Daily Mail - Daily Mail Weekend Magazine
SUSAN JEFFREYS’ Radio Week
The Food Programme
SUNDAY, 12.30PM, RADIO 4 (FM) Jamie Oliver, who has done his level best to improve the nation’s diet, talks to Sheila Dillon about the ups and downs of his career in this first of a two-part series.
The Years That
Changed Britain Forever
SUNDAY, 9PM, RADIO 2 Richard Littlejohn continues his fascinating series with a look at 1992, a year that paved the way for Labour’s landslide election win in 1997 and saw Britpop taking over the charts.
The Country Girls
MONDAY-FRIDAY, 10.45AM, 7.45PM, RADIO 4 The hens are laying eggs, the butter is cooling in the kitchen and the countryside is full of flowers, but Kate and Baba long to escape to another life in this ten-part adaptation of Edna O’Brien’s hit novel.
Heartburn
MONDAY-FRIDAY, 12.04PM, 10.45PM, RADIO 4 When Nora Ephron’s husband, the investigative journalist Carl Bernstein, had an affair with Margaret Jay, the daughter of the British Prime Minister, James Callaghan, Nora was heartbroken. Then, she dried her eyes and wrote this blistering, bestselling act of revenge.
Mastertapes
WEDNESDAY, 4PM, RADIO 4 Lily Allen’s life fell to pieces as her music career flourished. She talks to John Wilson about this dark time, answers questions from a studio audience, and plays acoustic versions of tracks from her latest album.
BBC Proms 2019
THURSDAY, 7.30PM, RADIO 3 The ghost of Jacqueline du Pre hovers over Elgar’s emotionally charged Cello Concerto, but the brilliant young cellist Sheku Kanneh-Mason will bring his own energy to the work at the Royal Albert Hall.

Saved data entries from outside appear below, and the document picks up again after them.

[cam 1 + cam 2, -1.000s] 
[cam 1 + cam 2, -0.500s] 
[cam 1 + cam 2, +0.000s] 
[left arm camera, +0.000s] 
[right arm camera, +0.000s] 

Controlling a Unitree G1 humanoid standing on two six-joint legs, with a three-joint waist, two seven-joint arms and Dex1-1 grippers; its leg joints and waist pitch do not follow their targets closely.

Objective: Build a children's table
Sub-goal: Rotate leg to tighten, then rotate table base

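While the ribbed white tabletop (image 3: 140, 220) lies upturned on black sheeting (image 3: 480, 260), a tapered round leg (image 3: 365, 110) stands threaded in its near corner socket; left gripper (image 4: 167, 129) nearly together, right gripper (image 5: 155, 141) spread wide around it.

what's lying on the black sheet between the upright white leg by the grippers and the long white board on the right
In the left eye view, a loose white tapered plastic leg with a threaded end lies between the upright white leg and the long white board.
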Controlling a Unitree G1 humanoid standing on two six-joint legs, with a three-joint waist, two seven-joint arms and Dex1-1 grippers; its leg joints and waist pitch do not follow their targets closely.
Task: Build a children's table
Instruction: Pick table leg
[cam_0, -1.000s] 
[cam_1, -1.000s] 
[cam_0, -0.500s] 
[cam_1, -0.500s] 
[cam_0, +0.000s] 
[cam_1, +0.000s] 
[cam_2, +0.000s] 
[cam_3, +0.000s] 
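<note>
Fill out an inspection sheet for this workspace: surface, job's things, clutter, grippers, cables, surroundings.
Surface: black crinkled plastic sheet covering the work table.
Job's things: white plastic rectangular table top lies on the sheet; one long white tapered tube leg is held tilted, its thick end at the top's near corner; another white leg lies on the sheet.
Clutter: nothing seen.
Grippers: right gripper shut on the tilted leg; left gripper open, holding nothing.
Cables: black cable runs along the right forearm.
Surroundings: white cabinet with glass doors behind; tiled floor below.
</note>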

Friday Night Is Music Night
FRIDAY, 8PM, RADIO 2 Heather Small, Tommy Blaize, Tony Momrelle, the BBC Concert Orchestra and some elite backing singers get the audience up on their feet and dancing in this cracking concert of Motown hits.
ARCHERS UPDATE
None of us has had so much as a glimpse of a Gill since this reclusive family moved in to Home Farm and tore Jennifer’s dream kitchen to bits. You’d expect them to have at least have been seen, however fleetingly, but the dark force currently controlling Ambridge has other fish to fry – pitching for Peggy’s pelf has got half the villagers at each other’s throats, while the rest of Ambridge gets sucked into whirlpool of Grundy doom. Meanwhile, Jim does his best to cope with past traumas, Emma becomes increasingly erratic, Phoebe – lately come from the outside world – gets her own drama started, Brian is deeply disturbed by a letter from Jennifer and Lynda finds her latest protege has an odd way of showing gratitude.